Когда ущелья затопила первая волна сумерек, жрец дал верховым воды и мелкого сена. В тревоге вгляделся в синий просвет над тропинкой, снял с рогули кипящий котел. Ароматный, приправленный дымком запах похлебки поплыл по вечернему морозцу, щекоча ноздри северного ветра.
Мойтурук растянулся у костра, с удовольствием потягивая носом вкусный воздух. Зевнул понятливо: ты, Отосут, еду караулишь, а я тебя сторожу. Честно приказ выполняем, ребят ждем… И встрепенулся, залаял, унесся радостно в густеющую тьму – явились конники! Познали стригуны хозяйское бремя на праздных дотоле хребтах. Всадники в отдельности мотались по тайге окрест и лишь недавно встретились на распутье.
Атын, угрюмый и молчаливый, рассеянно слушал трескотню друзей. Билэр весело сетовал, что не взял с собой лука – знатен зверьем оказался здешний непуганый лес. То-то нескучное заделье найдется завтра охотничьей снасти!
Дьоллох взволновался, приметив пасмурность брата. Подступил было с расспросами, да отвлекся на похлебку. Спохватился, уже черпая со дна, глядь – место рядом опустело. Атын, разморенный горячей едой, успел залезть в шалаш. Вскоре и Билэр засвистел в шалаше простуженным носом.
Пока сидишь, не чувствуешь сытости, а встанешь – тяжелят сонливость и лень. Дьоллоха томило нытье в больной спине. Боялся лечь рано, бессонницей известись. Отосут заварил какое-то снадобье, велел выпить и погодить со сном, пока с ног не свалит. Посоветовал песню хорошую спеть, не втуне время пережидая. Сам запросил такую, чтобы душу зацепила покрепче. Дьоллох выбрал отрывок из старого олонхо – смертную песнь вожака. Вначале согрел ей путь, украсил напевом вынутого из укладки хомуса, с которым никогда не расставался. Потом хомус вроде бы задумался, и тут далеко-далеко заржал жеребец. Ему ответил другой. Ближе, звонче зацокали копыта. Жеребцы всхрапнули, приветствуя друг друга, но вдруг один зловеще скрежетнул зубами. Следом послышались глухой удар, костяной треск и тяжкий всплеск, будто кто-то разодрал непустой симир… Все это рассказывал, яркими звуками рисовал поющий-говорящий хомус. Затих вокруг лес, гулкие горы придержали дразнилки эха, прислушиваясь к негромкой песни.

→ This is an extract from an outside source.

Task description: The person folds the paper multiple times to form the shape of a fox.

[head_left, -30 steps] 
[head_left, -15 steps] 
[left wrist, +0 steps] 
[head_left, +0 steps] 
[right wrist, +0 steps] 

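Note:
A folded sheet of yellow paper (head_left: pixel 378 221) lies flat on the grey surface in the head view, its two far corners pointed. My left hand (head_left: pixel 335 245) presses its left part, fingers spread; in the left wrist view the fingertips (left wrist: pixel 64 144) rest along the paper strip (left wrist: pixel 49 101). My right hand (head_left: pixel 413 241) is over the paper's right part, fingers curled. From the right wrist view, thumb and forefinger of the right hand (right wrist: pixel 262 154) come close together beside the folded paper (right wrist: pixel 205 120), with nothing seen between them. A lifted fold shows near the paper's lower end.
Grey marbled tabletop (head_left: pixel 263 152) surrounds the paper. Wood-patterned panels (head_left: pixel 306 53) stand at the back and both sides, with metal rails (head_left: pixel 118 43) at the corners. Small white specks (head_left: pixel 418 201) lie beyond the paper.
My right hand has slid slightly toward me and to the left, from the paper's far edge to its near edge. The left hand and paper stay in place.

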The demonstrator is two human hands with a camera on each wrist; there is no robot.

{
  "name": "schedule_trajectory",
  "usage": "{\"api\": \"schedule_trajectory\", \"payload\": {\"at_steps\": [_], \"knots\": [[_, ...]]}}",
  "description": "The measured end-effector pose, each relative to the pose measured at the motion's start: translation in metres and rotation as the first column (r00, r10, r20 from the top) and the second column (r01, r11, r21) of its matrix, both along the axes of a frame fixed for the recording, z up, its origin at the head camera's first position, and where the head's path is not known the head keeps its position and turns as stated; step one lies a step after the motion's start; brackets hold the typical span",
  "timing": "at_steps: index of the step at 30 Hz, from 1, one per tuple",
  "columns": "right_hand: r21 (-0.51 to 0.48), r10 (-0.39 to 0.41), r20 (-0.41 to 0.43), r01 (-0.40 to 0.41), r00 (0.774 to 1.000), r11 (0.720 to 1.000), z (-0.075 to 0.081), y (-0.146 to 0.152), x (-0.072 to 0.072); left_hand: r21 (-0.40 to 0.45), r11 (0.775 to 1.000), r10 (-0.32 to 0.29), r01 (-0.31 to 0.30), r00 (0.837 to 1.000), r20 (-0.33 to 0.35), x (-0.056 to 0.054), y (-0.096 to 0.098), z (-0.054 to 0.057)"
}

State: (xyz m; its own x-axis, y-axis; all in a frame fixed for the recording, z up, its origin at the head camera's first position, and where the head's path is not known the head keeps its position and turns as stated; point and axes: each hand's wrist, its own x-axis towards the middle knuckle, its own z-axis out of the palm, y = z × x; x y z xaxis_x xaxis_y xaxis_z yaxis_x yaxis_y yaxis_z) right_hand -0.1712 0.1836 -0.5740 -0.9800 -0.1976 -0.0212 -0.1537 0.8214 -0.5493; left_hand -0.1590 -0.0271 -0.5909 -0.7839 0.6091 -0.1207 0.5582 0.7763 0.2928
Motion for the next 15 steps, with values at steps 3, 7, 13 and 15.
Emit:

Влагой блеснули глаза Отосута. Задела, знать, песнь, сплетенная из гордых перекатов и высоких коленцев, из боли и горечи слов, струн голоса – прозрачных, звенящих и скорбных.
– Честный лес не прощает коварства, – кивнул задумчиво жрец, подгребая к огню уголья. – Пропал табун.
Лежа без сна в шалаше, Атын медленно отмякал от мучительного оцепенения, содеянного песнью. Почему брат (Дьоллох по-прежнему почитался им за старшего брата) спел именно эту? Случайно на душу пала, смекнул о чем-то или Дилга подослал Атыну через певца невнятно остерегающий знак?
Сквозь сосновые космы входа было видно, как рвутся за переменчивым ветром прыгучие языки костра. Длинные тени Дьоллоха и Отосута волнисто изгибались в кустах и двигались вослед неверному огню. Серебристобородый дух-хозяин убегал от теней то вправо, то влево, стараясь не столкнуться с ними и не наступить им на пятки. Намеренно топтать чужую тень, всем известно, – значит желать бедствий тому, кто ее носит. Когда-то матушка Лахса говорила, что играть с тенью небезопасно, ведь если проснется спящая в ней темная сущность человека, она сделает его несчастным.